● **EXERCISE DETAILS**
What lines in this listing contain the string "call"? Report each one by copying it.
━━━ THE DATA
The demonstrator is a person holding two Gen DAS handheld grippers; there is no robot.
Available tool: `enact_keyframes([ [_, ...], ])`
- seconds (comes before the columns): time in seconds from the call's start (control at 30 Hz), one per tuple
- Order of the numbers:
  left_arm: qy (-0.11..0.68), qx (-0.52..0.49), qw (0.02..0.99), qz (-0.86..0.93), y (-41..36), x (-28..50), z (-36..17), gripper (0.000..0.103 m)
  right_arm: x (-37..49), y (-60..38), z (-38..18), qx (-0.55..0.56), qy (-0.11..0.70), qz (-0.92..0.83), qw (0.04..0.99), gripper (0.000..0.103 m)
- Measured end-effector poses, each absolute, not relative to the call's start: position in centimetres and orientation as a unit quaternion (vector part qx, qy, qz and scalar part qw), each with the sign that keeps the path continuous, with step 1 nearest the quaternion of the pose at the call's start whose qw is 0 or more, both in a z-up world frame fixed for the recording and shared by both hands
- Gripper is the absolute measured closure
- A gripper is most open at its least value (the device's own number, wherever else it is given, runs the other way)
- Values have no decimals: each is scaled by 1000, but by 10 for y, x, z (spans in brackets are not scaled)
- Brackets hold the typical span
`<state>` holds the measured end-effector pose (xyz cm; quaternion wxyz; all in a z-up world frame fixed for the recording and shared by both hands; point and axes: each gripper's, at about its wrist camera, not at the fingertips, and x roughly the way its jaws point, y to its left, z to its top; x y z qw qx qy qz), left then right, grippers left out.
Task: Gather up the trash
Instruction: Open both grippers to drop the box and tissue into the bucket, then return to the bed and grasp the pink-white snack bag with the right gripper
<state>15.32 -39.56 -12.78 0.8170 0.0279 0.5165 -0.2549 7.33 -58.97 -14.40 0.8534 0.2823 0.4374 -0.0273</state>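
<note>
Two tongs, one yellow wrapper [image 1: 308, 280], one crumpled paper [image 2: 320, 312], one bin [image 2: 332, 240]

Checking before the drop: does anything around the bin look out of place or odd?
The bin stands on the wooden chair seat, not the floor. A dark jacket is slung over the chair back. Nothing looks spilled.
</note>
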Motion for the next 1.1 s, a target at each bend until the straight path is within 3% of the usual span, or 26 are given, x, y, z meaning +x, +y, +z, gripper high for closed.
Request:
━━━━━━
● **SOLUTION TO THIS TASK**
- seconds (comes before the columns): time in seconds from the call's start (control at 30 Hz), one per tuple
- Measured end-effector poses, each absolute, not relative to the call's start: position in centimetres and orientation as a unit quaternion (vector part qx, qy, qz and scalar part qw), each with the sign that keeps the path continuous, with step 1 nearest the quaternion of the pose at the call's start whose qw is 0 or more, both in a z-up world frame fixed for the recording and shared by both hands

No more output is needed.